Traumatic optic neuropathy (TON) causes visual loss in 2% of patients with traumatic brain injury (TBI). TON includes primary disruption of optic nerve axons and secondary degeneration for example due to subsequent compression. Despite significant research into different treatments including corticosteroids and erythropoietin, no neuroprotective or axonal protective agent has proven benefit. However, where optic nerve compression exists, surgical decompression is standard.

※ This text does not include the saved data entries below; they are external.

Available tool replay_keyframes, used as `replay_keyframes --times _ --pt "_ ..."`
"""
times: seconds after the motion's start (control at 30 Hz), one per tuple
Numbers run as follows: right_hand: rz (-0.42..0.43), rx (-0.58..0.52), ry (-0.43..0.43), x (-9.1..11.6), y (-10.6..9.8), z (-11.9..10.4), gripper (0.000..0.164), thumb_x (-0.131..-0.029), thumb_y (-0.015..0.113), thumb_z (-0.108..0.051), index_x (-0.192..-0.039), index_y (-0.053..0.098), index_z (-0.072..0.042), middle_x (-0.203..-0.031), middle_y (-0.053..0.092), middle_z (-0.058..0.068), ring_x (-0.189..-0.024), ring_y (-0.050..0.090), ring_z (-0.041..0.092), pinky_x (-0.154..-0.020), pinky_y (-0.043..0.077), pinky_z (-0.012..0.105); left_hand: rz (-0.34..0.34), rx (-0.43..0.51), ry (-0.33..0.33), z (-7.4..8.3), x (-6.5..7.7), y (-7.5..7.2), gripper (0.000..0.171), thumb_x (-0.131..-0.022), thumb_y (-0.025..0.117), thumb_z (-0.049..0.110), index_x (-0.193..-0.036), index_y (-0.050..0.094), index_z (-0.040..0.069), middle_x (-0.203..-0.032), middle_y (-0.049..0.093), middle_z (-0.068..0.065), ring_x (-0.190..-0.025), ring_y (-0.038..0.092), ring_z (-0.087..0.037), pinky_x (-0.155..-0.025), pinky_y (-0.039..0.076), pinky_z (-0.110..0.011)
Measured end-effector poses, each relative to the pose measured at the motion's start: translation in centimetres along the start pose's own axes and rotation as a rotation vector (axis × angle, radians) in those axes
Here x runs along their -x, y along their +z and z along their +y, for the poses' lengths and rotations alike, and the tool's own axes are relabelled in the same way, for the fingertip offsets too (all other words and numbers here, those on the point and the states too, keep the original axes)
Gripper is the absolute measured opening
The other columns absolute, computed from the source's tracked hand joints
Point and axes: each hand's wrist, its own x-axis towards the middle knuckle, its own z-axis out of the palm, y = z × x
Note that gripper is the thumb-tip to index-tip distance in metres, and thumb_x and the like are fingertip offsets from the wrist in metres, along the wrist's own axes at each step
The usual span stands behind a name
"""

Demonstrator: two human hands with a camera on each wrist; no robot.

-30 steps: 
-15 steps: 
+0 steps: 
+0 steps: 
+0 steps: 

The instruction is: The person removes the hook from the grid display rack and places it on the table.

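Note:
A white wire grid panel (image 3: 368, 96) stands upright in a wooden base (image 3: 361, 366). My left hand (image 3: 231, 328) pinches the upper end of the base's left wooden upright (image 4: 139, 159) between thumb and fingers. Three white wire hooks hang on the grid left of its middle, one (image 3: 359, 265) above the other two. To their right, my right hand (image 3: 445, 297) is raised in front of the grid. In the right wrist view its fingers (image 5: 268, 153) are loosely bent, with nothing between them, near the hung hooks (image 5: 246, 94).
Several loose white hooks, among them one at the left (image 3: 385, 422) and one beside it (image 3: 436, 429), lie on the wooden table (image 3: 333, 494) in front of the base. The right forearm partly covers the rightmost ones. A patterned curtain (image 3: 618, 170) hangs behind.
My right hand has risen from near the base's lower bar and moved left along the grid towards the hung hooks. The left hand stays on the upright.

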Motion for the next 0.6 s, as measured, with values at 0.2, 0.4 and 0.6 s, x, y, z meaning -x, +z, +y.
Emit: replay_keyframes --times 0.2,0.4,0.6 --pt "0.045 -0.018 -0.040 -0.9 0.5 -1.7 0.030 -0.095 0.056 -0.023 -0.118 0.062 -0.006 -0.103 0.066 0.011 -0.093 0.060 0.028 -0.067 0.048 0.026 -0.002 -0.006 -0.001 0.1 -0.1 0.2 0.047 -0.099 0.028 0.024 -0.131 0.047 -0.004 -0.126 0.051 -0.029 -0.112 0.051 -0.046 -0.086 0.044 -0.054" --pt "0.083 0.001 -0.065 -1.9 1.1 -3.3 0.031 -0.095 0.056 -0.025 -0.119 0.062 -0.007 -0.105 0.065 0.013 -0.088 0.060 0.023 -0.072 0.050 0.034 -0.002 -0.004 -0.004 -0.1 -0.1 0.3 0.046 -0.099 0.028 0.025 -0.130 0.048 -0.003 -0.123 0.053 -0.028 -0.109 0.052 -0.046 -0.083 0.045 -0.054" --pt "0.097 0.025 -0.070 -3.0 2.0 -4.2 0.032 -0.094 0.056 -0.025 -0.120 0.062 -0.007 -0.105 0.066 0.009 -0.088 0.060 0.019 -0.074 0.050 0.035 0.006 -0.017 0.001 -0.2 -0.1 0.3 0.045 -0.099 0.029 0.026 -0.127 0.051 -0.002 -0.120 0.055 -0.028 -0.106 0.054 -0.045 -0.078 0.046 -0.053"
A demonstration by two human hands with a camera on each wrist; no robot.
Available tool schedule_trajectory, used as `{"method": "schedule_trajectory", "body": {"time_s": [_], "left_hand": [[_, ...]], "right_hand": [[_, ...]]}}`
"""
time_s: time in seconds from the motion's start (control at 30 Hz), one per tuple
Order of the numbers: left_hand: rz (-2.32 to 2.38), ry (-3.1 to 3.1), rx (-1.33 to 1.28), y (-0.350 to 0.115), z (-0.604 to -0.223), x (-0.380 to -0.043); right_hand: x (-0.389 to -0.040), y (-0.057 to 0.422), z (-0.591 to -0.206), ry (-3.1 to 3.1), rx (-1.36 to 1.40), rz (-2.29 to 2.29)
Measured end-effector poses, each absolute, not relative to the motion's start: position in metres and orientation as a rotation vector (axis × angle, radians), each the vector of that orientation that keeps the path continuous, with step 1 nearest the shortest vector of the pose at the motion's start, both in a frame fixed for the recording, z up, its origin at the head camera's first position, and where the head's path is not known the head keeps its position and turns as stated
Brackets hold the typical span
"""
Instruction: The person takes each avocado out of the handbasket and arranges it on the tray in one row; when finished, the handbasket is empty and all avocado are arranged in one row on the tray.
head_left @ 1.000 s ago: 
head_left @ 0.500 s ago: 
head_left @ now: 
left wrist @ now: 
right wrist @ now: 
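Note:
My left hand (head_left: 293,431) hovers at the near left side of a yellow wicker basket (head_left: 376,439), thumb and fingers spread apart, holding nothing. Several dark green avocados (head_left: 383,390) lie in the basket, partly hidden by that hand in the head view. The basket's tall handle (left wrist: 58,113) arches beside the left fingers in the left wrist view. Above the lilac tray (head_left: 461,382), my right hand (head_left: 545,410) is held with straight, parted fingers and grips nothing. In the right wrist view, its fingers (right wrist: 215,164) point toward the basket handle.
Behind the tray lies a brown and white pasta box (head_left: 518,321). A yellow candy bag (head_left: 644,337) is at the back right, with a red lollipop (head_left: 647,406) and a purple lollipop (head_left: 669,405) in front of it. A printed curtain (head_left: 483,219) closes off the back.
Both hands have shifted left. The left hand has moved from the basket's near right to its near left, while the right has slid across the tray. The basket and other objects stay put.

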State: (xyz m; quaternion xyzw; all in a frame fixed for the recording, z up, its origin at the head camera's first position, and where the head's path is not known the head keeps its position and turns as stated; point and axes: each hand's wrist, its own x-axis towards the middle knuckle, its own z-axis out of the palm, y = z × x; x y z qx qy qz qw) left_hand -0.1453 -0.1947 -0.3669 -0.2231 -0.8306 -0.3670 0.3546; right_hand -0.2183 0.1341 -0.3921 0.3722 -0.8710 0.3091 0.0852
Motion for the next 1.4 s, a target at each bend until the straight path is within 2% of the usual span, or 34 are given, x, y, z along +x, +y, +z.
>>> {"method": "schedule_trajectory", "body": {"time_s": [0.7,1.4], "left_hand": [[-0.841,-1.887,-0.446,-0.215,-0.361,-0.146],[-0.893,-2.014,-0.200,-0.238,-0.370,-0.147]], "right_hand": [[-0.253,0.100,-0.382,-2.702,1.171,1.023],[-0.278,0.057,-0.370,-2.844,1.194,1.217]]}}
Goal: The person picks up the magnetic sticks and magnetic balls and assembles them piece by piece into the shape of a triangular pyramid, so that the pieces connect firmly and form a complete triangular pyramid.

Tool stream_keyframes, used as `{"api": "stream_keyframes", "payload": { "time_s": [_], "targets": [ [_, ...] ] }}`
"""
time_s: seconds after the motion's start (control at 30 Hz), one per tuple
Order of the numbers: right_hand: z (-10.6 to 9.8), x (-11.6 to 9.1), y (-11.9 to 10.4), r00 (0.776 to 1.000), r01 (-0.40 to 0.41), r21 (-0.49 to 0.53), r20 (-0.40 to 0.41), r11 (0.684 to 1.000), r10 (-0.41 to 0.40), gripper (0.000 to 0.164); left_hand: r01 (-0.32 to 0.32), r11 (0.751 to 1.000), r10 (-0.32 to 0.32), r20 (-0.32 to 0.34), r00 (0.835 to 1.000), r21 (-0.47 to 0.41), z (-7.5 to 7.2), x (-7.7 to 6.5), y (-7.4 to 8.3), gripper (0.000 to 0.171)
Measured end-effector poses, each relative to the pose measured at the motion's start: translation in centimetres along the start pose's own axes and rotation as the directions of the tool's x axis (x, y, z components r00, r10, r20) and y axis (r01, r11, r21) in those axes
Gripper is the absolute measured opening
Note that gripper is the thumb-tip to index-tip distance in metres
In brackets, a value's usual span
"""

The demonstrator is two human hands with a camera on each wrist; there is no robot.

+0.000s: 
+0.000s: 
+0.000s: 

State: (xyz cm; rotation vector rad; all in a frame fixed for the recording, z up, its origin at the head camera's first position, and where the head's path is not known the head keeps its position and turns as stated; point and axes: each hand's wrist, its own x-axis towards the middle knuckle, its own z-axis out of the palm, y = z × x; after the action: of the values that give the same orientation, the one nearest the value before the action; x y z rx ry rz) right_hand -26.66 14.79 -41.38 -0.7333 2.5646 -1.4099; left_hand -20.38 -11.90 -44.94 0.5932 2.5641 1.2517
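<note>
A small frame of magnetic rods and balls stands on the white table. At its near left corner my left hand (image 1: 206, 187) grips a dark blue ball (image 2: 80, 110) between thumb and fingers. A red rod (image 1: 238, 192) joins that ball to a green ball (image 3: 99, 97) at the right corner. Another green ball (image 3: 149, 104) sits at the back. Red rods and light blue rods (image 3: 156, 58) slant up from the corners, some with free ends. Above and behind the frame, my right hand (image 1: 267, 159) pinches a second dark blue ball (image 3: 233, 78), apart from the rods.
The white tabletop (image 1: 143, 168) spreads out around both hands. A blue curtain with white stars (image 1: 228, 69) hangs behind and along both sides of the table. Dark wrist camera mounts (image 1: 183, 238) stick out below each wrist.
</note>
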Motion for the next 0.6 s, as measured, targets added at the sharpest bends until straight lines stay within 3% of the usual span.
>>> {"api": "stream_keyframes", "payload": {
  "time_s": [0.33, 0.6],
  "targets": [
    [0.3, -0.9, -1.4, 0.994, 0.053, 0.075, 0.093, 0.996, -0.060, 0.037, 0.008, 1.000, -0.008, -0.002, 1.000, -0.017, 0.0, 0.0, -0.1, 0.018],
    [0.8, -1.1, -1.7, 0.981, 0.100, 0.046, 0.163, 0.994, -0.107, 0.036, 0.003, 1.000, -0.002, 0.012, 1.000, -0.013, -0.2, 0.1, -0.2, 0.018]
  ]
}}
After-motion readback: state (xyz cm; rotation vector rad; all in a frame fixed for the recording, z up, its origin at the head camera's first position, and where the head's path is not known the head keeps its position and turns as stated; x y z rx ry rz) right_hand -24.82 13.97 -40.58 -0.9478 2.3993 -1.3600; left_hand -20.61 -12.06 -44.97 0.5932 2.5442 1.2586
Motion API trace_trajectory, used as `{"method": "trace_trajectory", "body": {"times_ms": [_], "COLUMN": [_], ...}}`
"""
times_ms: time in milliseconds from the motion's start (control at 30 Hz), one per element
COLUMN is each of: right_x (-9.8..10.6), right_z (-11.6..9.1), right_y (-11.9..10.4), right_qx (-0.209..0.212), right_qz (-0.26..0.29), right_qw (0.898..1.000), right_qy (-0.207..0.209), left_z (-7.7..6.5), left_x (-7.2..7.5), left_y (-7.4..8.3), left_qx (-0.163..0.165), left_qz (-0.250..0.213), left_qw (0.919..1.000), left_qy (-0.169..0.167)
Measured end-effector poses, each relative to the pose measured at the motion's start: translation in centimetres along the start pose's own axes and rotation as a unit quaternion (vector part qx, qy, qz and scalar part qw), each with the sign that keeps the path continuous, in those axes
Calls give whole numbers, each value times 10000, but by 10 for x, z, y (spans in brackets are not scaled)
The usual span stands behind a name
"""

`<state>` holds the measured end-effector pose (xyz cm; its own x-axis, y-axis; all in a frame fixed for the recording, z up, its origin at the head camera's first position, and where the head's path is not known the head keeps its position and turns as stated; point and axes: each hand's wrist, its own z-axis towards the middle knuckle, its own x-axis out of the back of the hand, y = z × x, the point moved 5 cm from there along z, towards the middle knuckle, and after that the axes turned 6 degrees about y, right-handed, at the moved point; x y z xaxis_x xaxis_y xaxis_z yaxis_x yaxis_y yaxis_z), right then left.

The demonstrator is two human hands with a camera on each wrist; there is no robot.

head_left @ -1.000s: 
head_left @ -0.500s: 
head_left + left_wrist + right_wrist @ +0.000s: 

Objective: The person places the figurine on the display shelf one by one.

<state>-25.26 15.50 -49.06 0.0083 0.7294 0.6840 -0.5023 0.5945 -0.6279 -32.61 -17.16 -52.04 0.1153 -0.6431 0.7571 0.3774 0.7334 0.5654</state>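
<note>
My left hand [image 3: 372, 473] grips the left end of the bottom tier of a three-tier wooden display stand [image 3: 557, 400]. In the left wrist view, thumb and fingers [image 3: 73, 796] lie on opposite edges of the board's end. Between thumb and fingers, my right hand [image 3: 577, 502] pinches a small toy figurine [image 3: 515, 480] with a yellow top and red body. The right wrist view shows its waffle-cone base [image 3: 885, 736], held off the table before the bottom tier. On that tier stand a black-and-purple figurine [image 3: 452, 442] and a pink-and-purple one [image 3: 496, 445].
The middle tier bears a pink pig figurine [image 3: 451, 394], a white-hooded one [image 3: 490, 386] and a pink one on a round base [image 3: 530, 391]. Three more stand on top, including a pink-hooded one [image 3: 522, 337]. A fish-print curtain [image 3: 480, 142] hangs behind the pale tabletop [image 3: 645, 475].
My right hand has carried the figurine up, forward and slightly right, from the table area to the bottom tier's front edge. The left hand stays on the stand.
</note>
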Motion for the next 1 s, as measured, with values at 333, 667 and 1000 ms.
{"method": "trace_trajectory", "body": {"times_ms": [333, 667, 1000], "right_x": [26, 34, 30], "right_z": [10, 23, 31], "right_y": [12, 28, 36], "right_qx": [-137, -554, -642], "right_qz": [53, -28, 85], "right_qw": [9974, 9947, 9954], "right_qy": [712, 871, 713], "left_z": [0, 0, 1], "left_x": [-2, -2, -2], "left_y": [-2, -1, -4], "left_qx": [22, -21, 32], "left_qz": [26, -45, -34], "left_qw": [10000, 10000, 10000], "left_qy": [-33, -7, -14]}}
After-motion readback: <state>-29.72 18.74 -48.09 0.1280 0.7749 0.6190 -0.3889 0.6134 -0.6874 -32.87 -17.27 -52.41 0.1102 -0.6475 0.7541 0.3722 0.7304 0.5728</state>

Whist symptomatic visual loss occurs in 2% of patients after TBI, recent evidence suggests that at least 50% of patients with moderate to severe TBI have TON on clinical testing and we hypothesise that the severity of retinal ganglion cell death relates to the extent of global neuronal loss after TBI.
The optic nerve is an accessible CNS tract, formed entirely by axons of retinal ganglion cells located in the inner retina. Optical coherence tomography (OCT) allows direct, non-invasive, assessment of retinal nerve fibre and retinal ganglion cell structural integrity in patients, whilst visual function testing allows detailed characterisation of the functional consequences of any abnormality.
We plan to retrospectively and prospectively assess the effects of time to decompression on functional outcome after traumatic optic nerve decompression by examining records of past patients who have had optic nerve compression and prospectively following patients with traumatic optic nerve compression to relate retinal ganglion cell loss to rapidity of decompression. We also plan to image retinal ganglion cells using OCT as part of the Red Diamond study to relate retinal findings to TBI severity.
Lastly, we plan to add OCT and visual function assessments to the RECOS study to relate retinal findings to the development of CTE.